CF 2169D1 - Removal of a Sequence (Easy Version)

We start with an infinite sequence of natural numbers, effectively thinking of it as the array 1, 2, 3, 4, .... The process repeatedly removes elements based on a fixed step size y: every time we apply an operation, we delete the elements sitting at positions y, 2y, 3y, ...

CF 2169D1 - Removal of a Sequence (Easy Version)

Rating: 1500
Tags: binary search, implementation, math, number theory
Solve time: 1m 10s
Verified: yes

Solution

Problem Understanding

We start with an infinite sequence of natural numbers, effectively thinking of it as the array 1, 2, 3, 4, .... The process repeatedly removes elements based on a fixed step size y: every time we apply an operation, we delete the elements sitting at positions y, 2y, 3y, ... in the current sequence (positions are always 1-indexed in the current compressed array).

This operation is performed x times, and after all removals we want to know what number ends up in position k of the remaining sequence, or whether the sequence became too short.

The key difficulty is that after each deletion, the sequence shrinks, so the meaning of “position y” changes dynamically. We are not deleting values divisible by y, but deleting by rank in the evolving array, which makes direct simulation impossible at scale.

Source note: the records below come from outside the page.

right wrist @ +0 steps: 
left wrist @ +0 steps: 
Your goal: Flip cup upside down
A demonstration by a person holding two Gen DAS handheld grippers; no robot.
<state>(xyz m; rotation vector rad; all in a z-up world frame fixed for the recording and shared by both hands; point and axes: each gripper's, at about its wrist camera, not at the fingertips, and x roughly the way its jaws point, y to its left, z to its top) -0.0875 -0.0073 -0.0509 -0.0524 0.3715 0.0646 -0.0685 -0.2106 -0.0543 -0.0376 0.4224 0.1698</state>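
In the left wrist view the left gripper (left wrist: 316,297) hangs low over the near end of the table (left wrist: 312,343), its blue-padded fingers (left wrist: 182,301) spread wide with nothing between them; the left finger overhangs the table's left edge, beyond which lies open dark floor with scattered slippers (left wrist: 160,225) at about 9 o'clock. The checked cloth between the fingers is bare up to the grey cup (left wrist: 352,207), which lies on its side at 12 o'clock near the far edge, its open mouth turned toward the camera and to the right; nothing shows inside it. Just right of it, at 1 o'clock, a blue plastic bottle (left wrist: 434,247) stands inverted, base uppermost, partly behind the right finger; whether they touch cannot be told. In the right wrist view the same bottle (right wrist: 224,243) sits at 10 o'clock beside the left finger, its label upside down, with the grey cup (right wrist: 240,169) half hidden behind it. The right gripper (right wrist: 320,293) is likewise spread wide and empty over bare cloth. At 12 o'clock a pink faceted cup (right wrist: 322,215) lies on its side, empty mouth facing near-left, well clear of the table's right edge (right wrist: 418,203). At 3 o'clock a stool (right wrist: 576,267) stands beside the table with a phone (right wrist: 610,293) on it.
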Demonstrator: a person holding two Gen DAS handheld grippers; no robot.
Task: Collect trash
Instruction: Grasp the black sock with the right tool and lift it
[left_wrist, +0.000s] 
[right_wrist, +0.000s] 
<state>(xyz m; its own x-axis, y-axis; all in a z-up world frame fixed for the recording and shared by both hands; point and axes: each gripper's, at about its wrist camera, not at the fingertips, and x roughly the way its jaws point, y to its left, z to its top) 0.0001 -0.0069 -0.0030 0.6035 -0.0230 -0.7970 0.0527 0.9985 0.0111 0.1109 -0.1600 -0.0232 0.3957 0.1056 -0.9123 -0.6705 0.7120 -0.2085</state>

The constraints make this even sharper. Both y and k can go up to $10^{12}$, and x can go up to $10^5$. This rules out any method that explicitly builds or even iterates through the sequence. Even maintaining a segment tree over a conceptual range is infeasible because the universe is unbounded.

A subtle edge case appears when y = 1. In that case, the first operation removes every element (since every position is a multiple of 1), and the sequence becomes empty immediately. Any k ≥ 1 must return -1. A naive approach that assumes “some elements survive” will fail instantly here.

Another important case is when y is very large compared to the current sequence size. Then later operations might do nothing at all, but a careless simulation might still try to iterate and remove nonexistent indices, leading to incorrect behavior if bounds are not carefully checked.

Finally, when k is extremely large, the answer is often simply -1 because the sequence shrinks multiplicatively over operations. Many incorrect solutions fail by not tracking the true remaining size correctly.

Approaches

If we try to simulate directly, we maintain the current list and repeatedly delete every y-th element. Each operation over a sequence of size n takes $O(n)$, so the full process costs $O(xn)$. Since the initial sequence is conceptually infinite and even if we cap it at k or slightly above, values of k up to $10^{12}$ make this completely infeasible.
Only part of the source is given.